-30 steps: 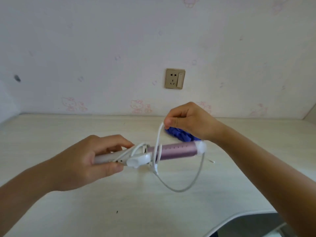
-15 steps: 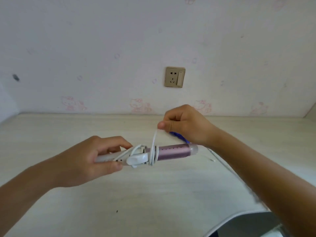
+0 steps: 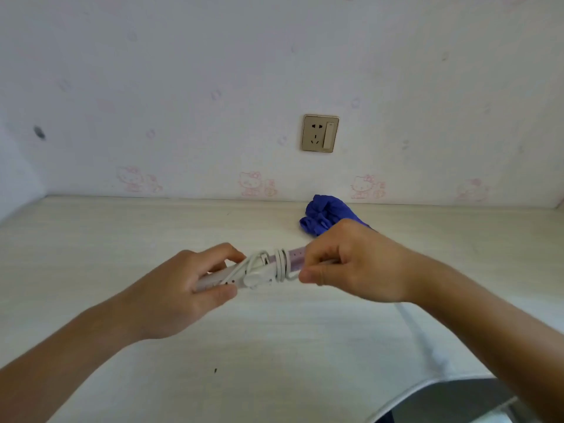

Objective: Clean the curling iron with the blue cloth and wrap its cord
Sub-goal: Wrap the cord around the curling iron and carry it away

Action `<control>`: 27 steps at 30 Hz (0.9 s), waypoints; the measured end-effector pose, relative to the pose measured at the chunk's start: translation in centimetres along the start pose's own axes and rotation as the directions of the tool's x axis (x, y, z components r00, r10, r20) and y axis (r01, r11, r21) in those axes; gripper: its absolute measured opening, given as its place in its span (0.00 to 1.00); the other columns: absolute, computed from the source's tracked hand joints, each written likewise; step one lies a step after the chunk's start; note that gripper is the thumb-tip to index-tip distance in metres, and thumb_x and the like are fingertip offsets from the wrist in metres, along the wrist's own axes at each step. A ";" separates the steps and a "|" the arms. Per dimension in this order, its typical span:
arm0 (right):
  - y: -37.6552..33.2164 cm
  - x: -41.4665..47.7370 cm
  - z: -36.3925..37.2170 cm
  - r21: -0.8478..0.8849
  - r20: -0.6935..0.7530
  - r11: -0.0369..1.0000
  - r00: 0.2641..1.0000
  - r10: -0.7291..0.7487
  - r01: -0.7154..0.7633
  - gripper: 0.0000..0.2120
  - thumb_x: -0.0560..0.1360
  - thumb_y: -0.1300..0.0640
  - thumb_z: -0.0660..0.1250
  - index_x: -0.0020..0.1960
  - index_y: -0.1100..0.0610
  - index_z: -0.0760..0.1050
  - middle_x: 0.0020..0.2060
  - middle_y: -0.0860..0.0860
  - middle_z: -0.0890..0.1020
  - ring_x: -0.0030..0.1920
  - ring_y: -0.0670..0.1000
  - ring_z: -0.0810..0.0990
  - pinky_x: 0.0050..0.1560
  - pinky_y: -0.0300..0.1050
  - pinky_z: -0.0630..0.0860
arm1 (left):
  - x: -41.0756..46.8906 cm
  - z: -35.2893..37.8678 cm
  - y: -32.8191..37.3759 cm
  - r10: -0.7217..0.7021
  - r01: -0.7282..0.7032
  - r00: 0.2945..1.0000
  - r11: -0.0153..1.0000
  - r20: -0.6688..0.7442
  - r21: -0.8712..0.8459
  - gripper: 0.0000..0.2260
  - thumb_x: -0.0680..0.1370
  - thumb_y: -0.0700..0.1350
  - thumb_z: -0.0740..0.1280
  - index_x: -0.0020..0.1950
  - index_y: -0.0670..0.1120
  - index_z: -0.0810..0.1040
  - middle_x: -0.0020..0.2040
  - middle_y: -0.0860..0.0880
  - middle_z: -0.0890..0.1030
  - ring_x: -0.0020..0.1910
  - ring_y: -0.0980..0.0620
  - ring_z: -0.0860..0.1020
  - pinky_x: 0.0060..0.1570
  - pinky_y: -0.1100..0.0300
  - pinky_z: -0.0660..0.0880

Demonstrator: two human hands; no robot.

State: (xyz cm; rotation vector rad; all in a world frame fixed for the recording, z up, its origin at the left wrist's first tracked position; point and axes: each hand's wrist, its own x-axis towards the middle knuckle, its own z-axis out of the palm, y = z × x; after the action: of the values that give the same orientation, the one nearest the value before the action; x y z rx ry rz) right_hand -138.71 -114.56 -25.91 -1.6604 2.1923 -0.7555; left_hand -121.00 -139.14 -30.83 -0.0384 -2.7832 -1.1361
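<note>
Left hand (image 3: 183,288) grips iron (image 3: 297,254) handle; right hand (image 3: 351,267) pinches cord (image 3: 279,264) beside coils. Risk: slack pinch lets coils spring loose.

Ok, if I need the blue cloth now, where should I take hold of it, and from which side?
Pinch the raised, crumpled top of the blue cloth, coming down from above. It lies bunched in a heap on the table, so its folds stand up to be pinched. The wall looks close behind it and the right hand covers its near right part, so a side approach seems poorer.
</note>
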 end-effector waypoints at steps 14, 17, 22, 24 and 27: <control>1.6 -1.8 3.6 -0.218 0.118 0.957 0.968 0.221 -0.192 0.20 0.82 0.43 0.64 0.39 0.57 0.75 0.35 0.51 0.80 0.36 0.44 0.76 0.38 0.46 0.73 | 1.1 1.5 0.2 -0.045 0.031 0.994 0.989 -0.097 -0.142 0.11 0.78 0.53 0.71 0.60 0.61 0.79 0.38 0.47 0.81 0.29 0.50 0.69 0.31 0.57 0.66; -0.1 -1.3 1.9 -0.245 0.124 0.969 0.989 0.074 -0.041 0.16 0.78 0.48 0.69 0.37 0.57 0.76 0.31 0.50 0.79 0.33 0.42 0.75 0.32 0.44 0.70 | 1.6 2.1 0.3 -0.059 0.045 0.984 0.995 0.167 0.086 0.11 0.80 0.53 0.70 0.60 0.67 0.76 0.39 0.55 0.82 0.30 0.54 0.74 0.33 0.61 0.68; 2.7 -0.9 -0.5 0.531 0.060 0.843 0.997 0.057 -0.081 0.03 0.72 0.58 0.75 0.40 0.55 0.86 0.33 0.63 0.78 0.34 0.54 0.71 0.35 0.48 0.67 | 1.2 2.5 1.1 0.152 0.143 0.889 0.803 0.432 -0.578 0.12 0.81 0.48 0.71 0.63 0.47 0.79 0.40 0.43 0.78 0.27 0.53 0.68 0.25 0.61 0.63; 4.2 -1.3 1.1 0.667 -0.078 0.745 0.994 0.071 -0.001 0.07 0.71 0.59 0.69 0.39 0.51 0.84 0.35 0.61 0.78 0.36 0.55 0.72 0.36 0.48 0.67 | 1.1 3.5 1.3 0.166 0.096 0.947 0.668 0.274 -0.738 0.15 0.78 0.45 0.72 0.63 0.43 0.78 0.40 0.40 0.77 0.25 0.54 0.67 0.24 0.63 0.62; 4.0 -1.6 4.8 0.820 -0.262 0.563 0.942 0.210 0.103 0.08 0.69 0.61 0.68 0.43 0.53 0.85 0.37 0.56 0.81 0.37 0.52 0.77 0.38 0.45 0.75 | 2.0 6.4 2.4 0.105 -0.061 0.994 0.647 0.009 -0.760 0.14 0.77 0.45 0.70 0.62 0.45 0.79 0.39 0.41 0.77 0.24 0.52 0.67 0.24 0.63 0.65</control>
State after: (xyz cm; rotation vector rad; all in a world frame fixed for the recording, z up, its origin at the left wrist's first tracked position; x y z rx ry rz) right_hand -138.95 -113.35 -32.24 -0.9821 1.5587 -1.8130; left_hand -123.56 -132.98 -33.41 -0.2807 -2.0773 -2.2068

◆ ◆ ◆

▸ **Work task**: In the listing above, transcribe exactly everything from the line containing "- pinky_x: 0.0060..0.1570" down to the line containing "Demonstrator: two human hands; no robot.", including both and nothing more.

▸ **Solution to this task**:
  - pinky_x: 0.0060..0.1570
  - pinky_y: -0.1100..0.0300
  - pinky_z: -0.0660..0.0880

Demonstrator: two human hands; no robot.

This completes the output.